>>>>

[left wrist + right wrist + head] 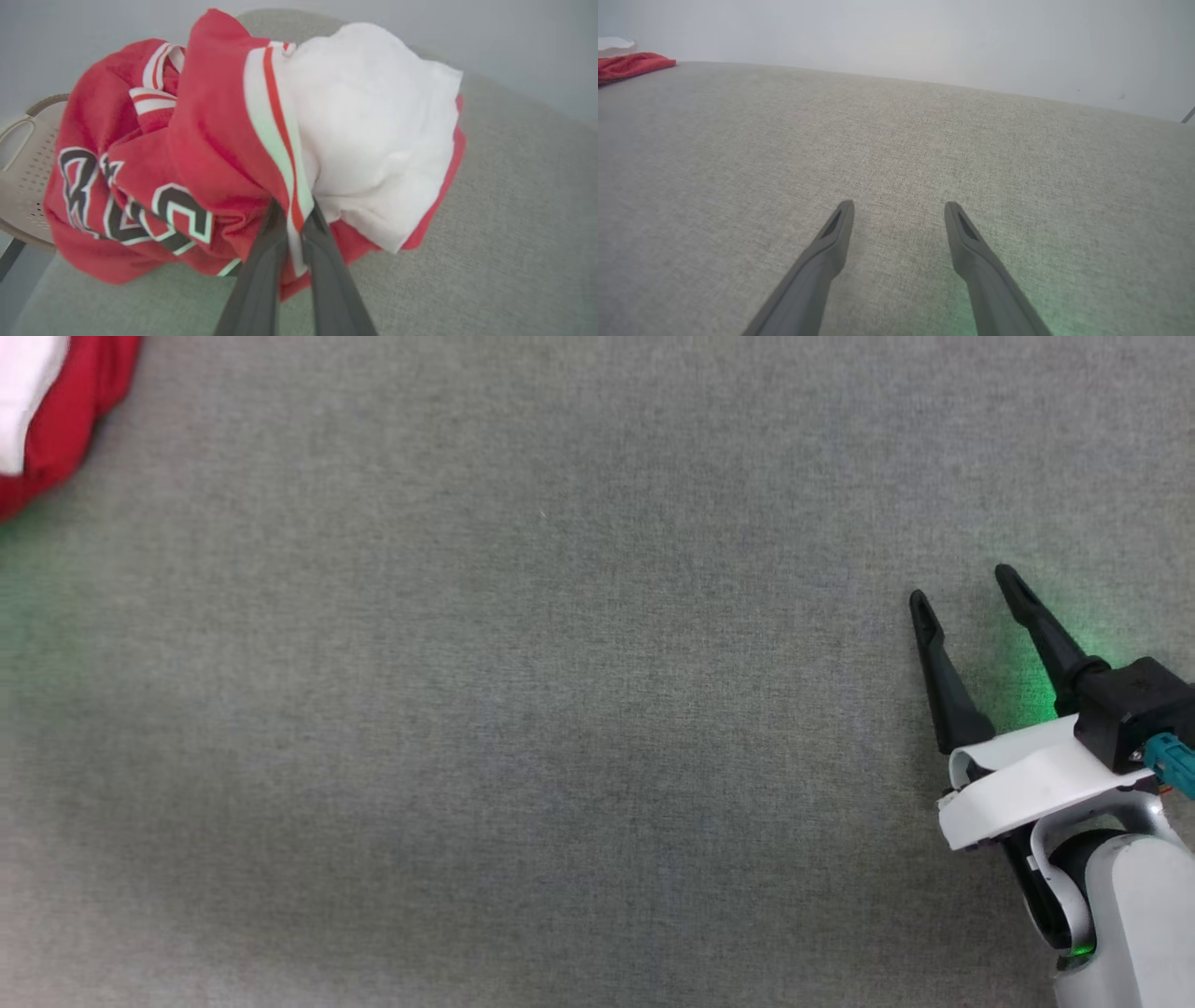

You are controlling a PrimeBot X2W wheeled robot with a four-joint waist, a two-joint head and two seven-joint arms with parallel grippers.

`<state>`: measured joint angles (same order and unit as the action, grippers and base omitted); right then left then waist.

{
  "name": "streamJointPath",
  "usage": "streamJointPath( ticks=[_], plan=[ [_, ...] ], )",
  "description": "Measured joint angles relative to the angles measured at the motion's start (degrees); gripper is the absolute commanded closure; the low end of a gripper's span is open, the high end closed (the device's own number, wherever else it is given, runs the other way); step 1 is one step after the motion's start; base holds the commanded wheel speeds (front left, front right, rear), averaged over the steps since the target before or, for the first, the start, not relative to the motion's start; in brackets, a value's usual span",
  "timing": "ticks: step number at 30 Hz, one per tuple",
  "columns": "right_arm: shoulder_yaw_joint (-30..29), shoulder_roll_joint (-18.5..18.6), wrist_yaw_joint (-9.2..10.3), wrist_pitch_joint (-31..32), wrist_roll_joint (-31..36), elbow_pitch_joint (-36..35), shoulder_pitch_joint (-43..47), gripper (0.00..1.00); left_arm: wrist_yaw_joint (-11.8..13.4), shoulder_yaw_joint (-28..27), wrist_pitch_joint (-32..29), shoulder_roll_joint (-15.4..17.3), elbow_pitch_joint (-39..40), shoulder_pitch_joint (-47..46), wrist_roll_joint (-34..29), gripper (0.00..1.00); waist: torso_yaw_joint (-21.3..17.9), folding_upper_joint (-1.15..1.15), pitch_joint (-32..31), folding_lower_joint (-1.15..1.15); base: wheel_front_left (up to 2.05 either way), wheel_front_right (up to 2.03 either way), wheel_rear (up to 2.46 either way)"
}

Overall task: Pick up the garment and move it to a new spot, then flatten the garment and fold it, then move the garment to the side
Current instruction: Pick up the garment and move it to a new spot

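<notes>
Grey woven cloth covers the surface (523,709), with a pale wall (924,32) behind its far edge. In the head view the right gripper (962,584) lies at the lower right over bare cloth. Its white wrist and forearm enter from the bottom right corner, and its two dark fingers slant up and a little left. The fingers stand well apart with nothing between them, their tips close above the cloth, and a green glow shows on the cloth beside them.

The left wrist view shows the left gripper (295,210) rising from the bottom edge. Its fingers are pressed together on a fold of the garment (210,140), pinching it at the red-and-white striped trim (280,154).

The garment is a crumpled heap with no clear long axis, wider than it is tall in that view. Its white sleeve (373,116) bulges to the right, and the black lettering (177,210) is creased and tilted at the lower left. It sits at the far left edge of the surface, against a beige perforated basket (23,177). In the head view it shows at the top left corner, well apart from the right gripper.
</notes>
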<state>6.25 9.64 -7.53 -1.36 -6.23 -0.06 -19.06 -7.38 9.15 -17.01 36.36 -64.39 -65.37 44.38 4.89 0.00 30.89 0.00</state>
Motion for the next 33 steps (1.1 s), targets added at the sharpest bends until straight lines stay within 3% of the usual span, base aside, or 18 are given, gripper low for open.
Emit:
streamJointPath(
  ticks=[10, 18, 27, 33],
  plan=[
    [0.2, -1.2, 0.0, -2.6, -1.6, 4.4, 1.4, 0.0, 0.0, 4.6, 5.2, 4.5, 7.1, -0.7, 1.0, 1.0, 1.5, 0.0, -6.4, 0.0, 0.0, 0.0, 0.0],
    [1.0, -2.4, 0.0, -4.5, -2.9, 8.1, 2.4, 0.0, 0.0, 8.0, 5.9, 7.8, 14.3, -0.9, 1.8, 1.0, 2.7, 0.0, -12.9, 0.0, 0.0, 0.0, 0.0],
    [1.2, -3.3, 0.0, -6.5, -4.0, 11.1, 3.5, 0.0, 0.5, 9.3, 3.9, 11.3, 24.8, -1.0, 1.1, 1.0, 3.6, 0.0, -19.9, 0.0, 0.0, 0.0, 0.0],
    [0.9, -3.7, 0.0, -7.6, -4.5, 12.0, 4.1, 0.0, 2.9, 9.1, 0.1, 13.4, 35.8, 0.6, 1.6, 1.0, 3.4, 0.0, -23.3, 0.0, 0.0, 0.0, 0.0]
  ],
)
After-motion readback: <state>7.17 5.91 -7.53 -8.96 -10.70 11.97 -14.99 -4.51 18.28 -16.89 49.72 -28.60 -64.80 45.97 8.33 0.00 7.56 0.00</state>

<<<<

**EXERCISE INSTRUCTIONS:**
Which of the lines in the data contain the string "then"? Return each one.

**RESULT OF THIS EXERCISE:**
`<state>`: measured joint angles (same order and unit as the action, grippers and base omitted); right then left then waist.
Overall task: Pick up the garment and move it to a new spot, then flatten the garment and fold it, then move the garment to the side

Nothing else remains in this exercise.